Atribulada, recordó las palabras exactas de Avalloch: «El día que yo asuma el trono de este país no habrá tolerancia para quienes siguen aquí sólo porque mi padre no puede olvidar que un día lució las serpientes.»
Ésta era, pues, su misión: asegurarse de que Accolon sucediera a su padre, no por venganza ni por beneficio, sino por el antiguo culto que ambos habían devuelto a la región. Uriens era anciano: podía vivir un año más. cinco. Ahora que Avalloch estaba enterado de todo, trabajaría con el padre Ian para socavar cualquier influencia que ellos pudieran ejercer: así se perdería todo lo conseguido.
«¿Tengo que decírselo a Accolon y dejar que actúe llevado por la ira?» Atribulada, todavía insegura, subió en busca del joven, que estaba en el cuarto de su padre. Al entrar le oyó decir:
—Hoy Avalloch saldrá a cazar cerdos salvajes: la despensa está casi vacía. Iré con él. Hace mucho tiempo que no cazo en mis colinas.
—No —dijo Morgana, ásperamente—. Quédate con vuestro padre, que te necesitará. Avalloch tiene la ayuda de sus cazadores.

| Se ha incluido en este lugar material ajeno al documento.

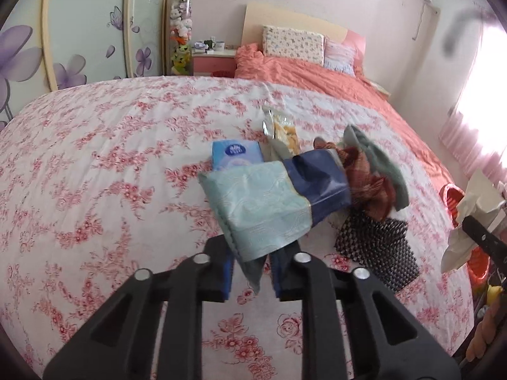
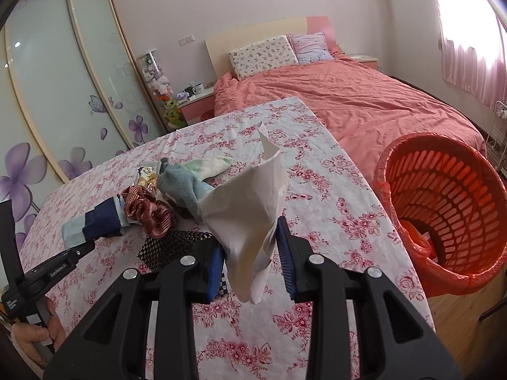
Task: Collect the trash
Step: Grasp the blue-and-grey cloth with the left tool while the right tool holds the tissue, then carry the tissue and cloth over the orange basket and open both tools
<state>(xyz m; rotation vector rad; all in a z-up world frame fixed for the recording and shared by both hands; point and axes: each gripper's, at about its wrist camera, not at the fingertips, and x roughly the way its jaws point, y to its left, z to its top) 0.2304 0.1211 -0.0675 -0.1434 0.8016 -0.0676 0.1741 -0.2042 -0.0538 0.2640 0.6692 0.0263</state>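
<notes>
Your left tongs pinch the tissue pack's corner, the right tongs crumpled paper; that thin corner hold probably slips mid-swing toward the basket rightward.

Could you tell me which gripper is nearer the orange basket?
Right. The right gripper, holding paper, is beside the orange basket; the left gripper is farther across the table.
</notes>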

«De algún modo tengo que explicarle lo que voy a hacer», pensó. Y de pronto se detuvo. Si se enteraba de lo que estaba planeando no accedería jamás, salvo en el primer arrebato de cólera, al enterarse de lo que su hermano había dicho. «Y si es menos honorable de lo que creo, si aceptara participar en esto, caería sobre él la maldición de los fratricidas. Avalloch no es pariente mío, salvo por casamiento; no hay lazos de sangre que deshonrar, porque no he tenido hijos con su padre.»
—Uwaine puede quedarse con padre —dijo Accolon—. Si todavía le estáis aplicando cataplasmas en la herida, es quien debe quedarse junto al fuego.

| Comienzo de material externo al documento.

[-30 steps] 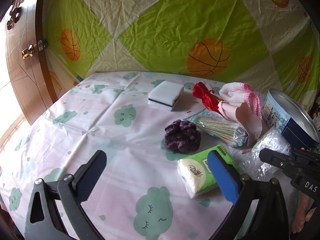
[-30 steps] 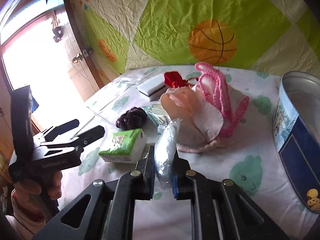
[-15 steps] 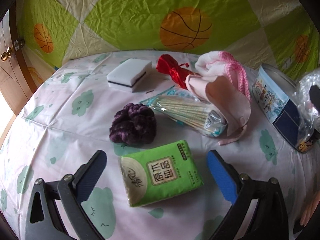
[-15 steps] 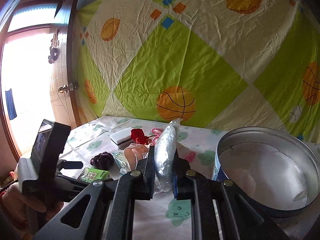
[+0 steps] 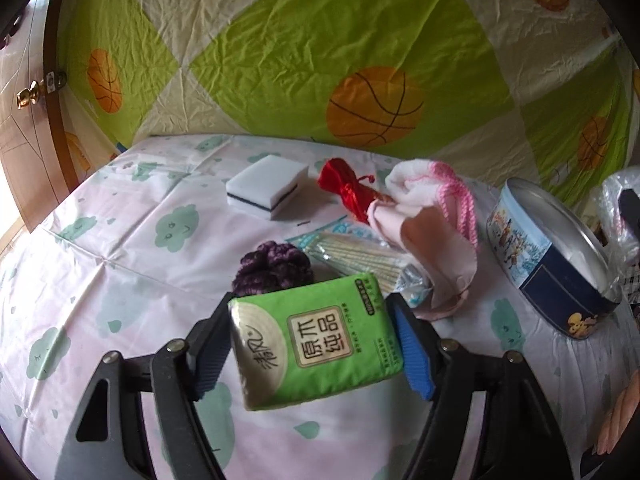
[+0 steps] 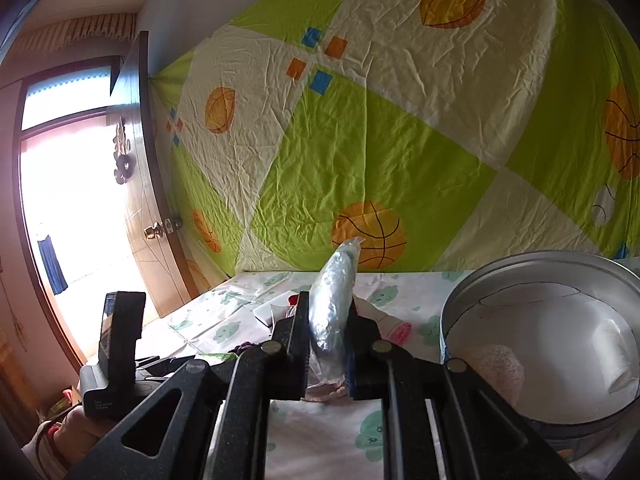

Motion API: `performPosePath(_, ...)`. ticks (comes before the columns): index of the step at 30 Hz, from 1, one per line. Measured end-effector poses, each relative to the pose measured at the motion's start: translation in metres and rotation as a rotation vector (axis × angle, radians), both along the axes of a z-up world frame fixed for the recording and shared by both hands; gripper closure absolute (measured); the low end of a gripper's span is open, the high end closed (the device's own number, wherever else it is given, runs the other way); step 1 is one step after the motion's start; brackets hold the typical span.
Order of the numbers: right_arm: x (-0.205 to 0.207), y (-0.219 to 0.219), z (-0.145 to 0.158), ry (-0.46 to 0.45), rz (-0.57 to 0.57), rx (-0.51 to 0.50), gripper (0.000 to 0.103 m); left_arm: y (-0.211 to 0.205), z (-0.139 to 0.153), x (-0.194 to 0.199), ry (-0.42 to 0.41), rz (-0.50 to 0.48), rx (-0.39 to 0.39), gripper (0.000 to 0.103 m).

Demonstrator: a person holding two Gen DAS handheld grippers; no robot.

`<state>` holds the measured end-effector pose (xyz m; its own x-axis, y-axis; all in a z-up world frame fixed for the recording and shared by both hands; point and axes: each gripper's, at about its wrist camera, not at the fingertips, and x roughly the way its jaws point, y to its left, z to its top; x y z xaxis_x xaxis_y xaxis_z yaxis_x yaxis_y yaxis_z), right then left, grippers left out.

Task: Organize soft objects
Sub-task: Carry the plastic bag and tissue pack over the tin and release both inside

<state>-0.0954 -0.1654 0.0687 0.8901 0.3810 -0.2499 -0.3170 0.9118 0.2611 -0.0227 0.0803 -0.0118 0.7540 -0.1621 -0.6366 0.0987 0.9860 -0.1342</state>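
My left gripper (image 5: 312,328) is shut on a green tissue pack (image 5: 316,340) and holds it above the table. Behind it lie a purple knitted scrunchie (image 5: 272,268), a clear bag of cotton swabs (image 5: 364,258), a pink and white cloth (image 5: 428,224), a red pouch (image 5: 348,188) and a white sponge (image 5: 268,188). My right gripper (image 6: 328,336) is shut on a clear plastic bag (image 6: 332,308), held upright just left of the round tin (image 6: 540,280). The tin also shows in the left wrist view (image 5: 552,256).
The tin holds a white lining and a pale towel (image 6: 496,368). A green and cream basketball sheet (image 5: 320,60) hangs behind the table. A wooden door (image 5: 28,120) stands at the left. The left gripper's body (image 6: 116,360) shows in the right wrist view.
My left gripper has closed on the green tissue pack and lifted it. My right gripper has risen with the plastic bag and come nearer the tin.
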Motion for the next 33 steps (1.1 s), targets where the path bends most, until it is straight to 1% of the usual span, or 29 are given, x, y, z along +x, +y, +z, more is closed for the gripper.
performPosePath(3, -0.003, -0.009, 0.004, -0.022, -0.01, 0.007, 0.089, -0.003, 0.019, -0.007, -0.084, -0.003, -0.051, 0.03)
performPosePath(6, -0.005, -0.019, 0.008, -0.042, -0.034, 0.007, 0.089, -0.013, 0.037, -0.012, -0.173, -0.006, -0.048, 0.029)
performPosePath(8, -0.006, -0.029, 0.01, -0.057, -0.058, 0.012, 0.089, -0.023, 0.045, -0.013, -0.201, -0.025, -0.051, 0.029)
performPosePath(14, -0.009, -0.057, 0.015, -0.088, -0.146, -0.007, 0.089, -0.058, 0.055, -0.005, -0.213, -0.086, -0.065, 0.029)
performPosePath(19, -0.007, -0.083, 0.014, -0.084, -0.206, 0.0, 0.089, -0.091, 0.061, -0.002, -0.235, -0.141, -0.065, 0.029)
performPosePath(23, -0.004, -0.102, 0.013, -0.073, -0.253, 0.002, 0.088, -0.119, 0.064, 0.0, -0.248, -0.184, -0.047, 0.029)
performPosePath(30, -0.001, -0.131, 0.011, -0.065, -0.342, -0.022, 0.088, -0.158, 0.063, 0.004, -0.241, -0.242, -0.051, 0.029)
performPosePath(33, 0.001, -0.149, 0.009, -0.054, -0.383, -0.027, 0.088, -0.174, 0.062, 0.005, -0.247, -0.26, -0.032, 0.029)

«¿Cómo hacerle entender? Tiene que mantener las manos limpias y estar aquí cuando llegue la noticia. ¿Cómo darle a entender que esto es importante, quizá lo más importante que pueda pedirle jamás?» La urgencia y la imposibilidad de expresar sus pensamientos dieron a su voz un tono áspero.
—¿Quieres hacer lo que te pido sin discusiones, Accolon? Si he de atender la herida de Uwaine no tendré tiempo libre para tu padre, ¡y últimamente ha quedado en manos de los sirvientes con demasiada frecuencia! —«Y si la Diosa me acompaña, antes de que termine el día tu padre te necesitará más que nunca.» Volvió parcialmente la espalda a Uriens, a fin de que sólo Accolon pudiera verla, y se tocó la media luna azul de la frente, agregando—: Como madre te lo pido: obedéceme.
Él la miró, desconcertado, interrogante, con las cejas fruncidas:
—De acuerdo, si tanto lo deseáis. No es ningún sacrificio quedarme con mi padre.
A media mañana. Avalloch salió a caballo con cuatro cazadores. Mientras Maline estaba en el salón de abajo, Morgana se escabullo hasta la alcoba del matrimonio para buscar en el desorden de ropa infantil y pañales sin lavar. Por fin halló una pequeña ajorca de bronce que había visto usar a Avalloch. La criada de Maline la encontró allí.